30 Abril 2026
O Dia Mundial da Malária, 25 de abril, instituído pela Organização Mundial da Saúde (OMS) em 2007, lembrou o Relatório Mundial sobre a Malária de 2025, estimando que 282 milhões de pessoas contraíram a doença e mais de 610 mil morreram em todo o mundo em 2024. O continente africano registra 94% de todos os casos e 95% de todas as mortes. Mais de três quartos das vítimas fatais eram crianças menores de cinco anos.
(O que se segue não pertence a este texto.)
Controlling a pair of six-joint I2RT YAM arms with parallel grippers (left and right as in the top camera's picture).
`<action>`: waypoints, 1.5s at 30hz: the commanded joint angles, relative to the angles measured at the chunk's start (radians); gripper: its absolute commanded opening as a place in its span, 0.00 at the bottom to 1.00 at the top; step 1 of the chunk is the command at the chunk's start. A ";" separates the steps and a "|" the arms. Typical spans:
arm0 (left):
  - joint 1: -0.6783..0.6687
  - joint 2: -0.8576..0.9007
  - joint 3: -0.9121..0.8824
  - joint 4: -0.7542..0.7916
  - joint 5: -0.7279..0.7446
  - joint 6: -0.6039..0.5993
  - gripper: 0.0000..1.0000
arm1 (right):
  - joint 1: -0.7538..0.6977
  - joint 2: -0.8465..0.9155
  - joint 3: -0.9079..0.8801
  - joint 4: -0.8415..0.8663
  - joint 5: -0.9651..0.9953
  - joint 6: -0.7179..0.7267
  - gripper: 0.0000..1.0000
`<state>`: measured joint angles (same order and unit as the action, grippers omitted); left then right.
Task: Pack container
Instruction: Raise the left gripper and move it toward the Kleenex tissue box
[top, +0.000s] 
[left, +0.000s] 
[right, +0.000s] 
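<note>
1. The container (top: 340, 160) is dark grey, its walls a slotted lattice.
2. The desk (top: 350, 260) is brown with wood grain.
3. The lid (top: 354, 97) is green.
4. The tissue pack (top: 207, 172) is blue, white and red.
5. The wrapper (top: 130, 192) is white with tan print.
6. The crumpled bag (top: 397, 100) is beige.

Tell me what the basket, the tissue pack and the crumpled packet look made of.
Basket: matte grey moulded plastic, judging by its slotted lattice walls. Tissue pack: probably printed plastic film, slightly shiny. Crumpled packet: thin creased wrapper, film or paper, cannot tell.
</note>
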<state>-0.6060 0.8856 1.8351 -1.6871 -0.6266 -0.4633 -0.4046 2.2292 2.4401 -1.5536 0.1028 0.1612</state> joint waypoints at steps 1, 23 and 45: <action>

A informação é de Edelberto Behs.
A humanidade se depara com uma “verdade dolorosa”, registra a antropóloga social Gracia Violeta Ross Quiroga, lotada no Conselho Mundial de Igrejas (CMI) nos programas para HIV, Saúde Reprodutiva e Pandemias: “a malária é evitável, tratável em ainda assim, mortal”. Hoje, “a malária continua sendo uma doença da desigualdade, e seu fardo persistente é uma falha moral compartilhada pela comunidade global”. Por isso, ela é também uma das doenças mais injustas.
Lamentavelmente, o mundo está longe de atingir as metas globais de combate à malária até 2030. A razão? A redução de recursos, insuficientes para eliminar a doença. Em 2024, o financiamento global para o combate à malária cobriu apenas 42% do necessário para programas que salvam vidas. As terapias combinadas à base de artemisinina, que curam a malária, custam incríveis 2,50 dólares (12,5 reais), menos que o preço de uma xícara de café!
A malária, explicou Gracia Quiroga em artigo para o CMI, é uma doença sensível ao clima. O aumento das temperaturas, a alteração aos padrões de chuva, inundações e eventos climáticos extremos expandem os criadores de mosquitos e prejudicam os esforços de controle da malária. Dá para entender, assim, porque a África registra os maiores casos da doença. “A malária sensível às mudanças climáticas não é simplesmente uma questão ambiental; é um sintoma nas relações entre a humanidade, a criação e os pobres”, assinala a antropóloga.
Assim, a malária extrapola a questão saúde. É uma questão de justiça, uma questão infantil, e, em última análise, uma questão de fé, enfatiza Gracia Quiroga. Nas duas últimas décadas, a ação global salvou milhões de vidas. Desde 2000, estima-se que 2,3 bilhões de casos de malária e 14 milhões de mortes foram evitadas. Vacinas e um simples mosqueteiro são ferramentas essenciais no combate à malária.
O Brasil registrou 58 mortes por malária em 2021.